Mental health advantages
Running’s mental health plusses are no less intriguing. “Running can be done on your own, but often has a social component as well, whether it’s running with a friend or being part of a running club or virtual community,” says Karmel Choi, a clinical psychologist at Massachusetts General Hospital and Harvard Medical School. “This adds to the emotional benefits by reducing isolation and increasing a sense of support and motivation.”
The activity can also be good for depression.

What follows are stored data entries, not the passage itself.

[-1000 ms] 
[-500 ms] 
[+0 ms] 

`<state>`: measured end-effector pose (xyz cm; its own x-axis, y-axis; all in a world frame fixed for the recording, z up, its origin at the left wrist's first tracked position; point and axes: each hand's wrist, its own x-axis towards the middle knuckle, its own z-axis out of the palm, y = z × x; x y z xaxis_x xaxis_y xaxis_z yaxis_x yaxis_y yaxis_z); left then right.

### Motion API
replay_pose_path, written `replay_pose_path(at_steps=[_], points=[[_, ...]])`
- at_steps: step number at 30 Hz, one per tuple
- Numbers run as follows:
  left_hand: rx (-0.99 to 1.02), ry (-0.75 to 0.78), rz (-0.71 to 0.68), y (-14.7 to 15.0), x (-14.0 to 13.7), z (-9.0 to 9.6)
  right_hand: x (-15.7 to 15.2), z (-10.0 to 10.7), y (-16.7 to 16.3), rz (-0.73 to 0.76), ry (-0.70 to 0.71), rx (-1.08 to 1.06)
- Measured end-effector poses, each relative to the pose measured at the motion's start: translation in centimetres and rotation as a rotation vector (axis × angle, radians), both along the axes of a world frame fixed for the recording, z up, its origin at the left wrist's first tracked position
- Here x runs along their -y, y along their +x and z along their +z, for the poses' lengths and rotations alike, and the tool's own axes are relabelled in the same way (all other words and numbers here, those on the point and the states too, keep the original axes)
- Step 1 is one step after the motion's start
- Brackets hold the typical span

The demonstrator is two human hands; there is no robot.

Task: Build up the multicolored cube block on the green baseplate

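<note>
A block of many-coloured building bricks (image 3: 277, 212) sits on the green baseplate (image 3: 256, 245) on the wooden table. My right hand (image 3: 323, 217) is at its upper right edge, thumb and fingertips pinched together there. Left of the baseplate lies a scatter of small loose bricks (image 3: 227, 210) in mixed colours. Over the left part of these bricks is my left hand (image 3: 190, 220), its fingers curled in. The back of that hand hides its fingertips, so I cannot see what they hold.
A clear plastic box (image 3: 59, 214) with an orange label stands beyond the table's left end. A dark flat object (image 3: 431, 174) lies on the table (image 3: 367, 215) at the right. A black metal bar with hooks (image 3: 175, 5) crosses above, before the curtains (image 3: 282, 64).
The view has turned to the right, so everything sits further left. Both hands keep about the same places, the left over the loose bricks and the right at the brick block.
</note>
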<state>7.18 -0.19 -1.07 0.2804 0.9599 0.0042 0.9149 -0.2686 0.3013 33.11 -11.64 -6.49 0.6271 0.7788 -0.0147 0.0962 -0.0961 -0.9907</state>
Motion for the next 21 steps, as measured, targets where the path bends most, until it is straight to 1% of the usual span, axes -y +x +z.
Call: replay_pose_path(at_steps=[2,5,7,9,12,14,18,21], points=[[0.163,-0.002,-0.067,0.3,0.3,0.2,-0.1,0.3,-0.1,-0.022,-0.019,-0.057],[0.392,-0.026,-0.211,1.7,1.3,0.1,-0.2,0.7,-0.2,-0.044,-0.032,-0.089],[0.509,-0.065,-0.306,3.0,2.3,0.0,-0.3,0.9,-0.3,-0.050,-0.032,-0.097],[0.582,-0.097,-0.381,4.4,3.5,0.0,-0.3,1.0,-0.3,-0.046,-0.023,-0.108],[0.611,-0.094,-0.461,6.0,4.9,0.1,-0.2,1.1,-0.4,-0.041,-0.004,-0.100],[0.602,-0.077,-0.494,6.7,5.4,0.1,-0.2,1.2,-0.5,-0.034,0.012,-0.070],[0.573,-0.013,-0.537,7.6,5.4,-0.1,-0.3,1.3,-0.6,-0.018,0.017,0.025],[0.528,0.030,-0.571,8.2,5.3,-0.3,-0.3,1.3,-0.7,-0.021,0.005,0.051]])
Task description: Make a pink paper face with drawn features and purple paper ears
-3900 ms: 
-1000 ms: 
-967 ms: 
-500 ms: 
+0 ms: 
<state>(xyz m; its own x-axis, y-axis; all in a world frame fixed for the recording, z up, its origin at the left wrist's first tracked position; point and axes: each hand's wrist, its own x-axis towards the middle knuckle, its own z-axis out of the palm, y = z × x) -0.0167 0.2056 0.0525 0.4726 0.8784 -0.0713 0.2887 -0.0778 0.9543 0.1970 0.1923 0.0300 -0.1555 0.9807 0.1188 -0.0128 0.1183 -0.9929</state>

Choi points to a recent study that found that individuals with depression who started running regularly “recovered at similar rates to those taking antidepressants.” She’s published supportive research and notes that her team estimates that if someone swapped just 15 minutes of sitting for 15 minutes of running each day, they could “reduce their risk of depression by as much as 26 percent.” Part of the reason for this is because running has been shown to release “feel-good hormones like endorphins and dopamine, that have been linked to better mood, reduced stress, and even the ‘runner’s high,'” Choi explains.
Beyond helping one feel better, running is associated with improved cognitive function. “Running can boost brain function by enhancing memory and learning capabilities,” says Gontang. He says this occurs because running increases blood flow to the brain and stimulates the production of a molecule known as the brain-derived neurotrophic factor (BDNF), “which supports the growth of new neurons and protects existing brain cells.”
Getting started
Perhaps most compelling of all is that there are very low costs and almost no barriers of entry associated with participating in the sport. “Running can seem intimidating because it sometimes seems like people need all the latest watches or gear or tools or shoes to participate, but people can simply start with a road or trail near them, and often things they already own,” says Olenick.
To get started, begin slow and then work up to higher and higher fitness levels.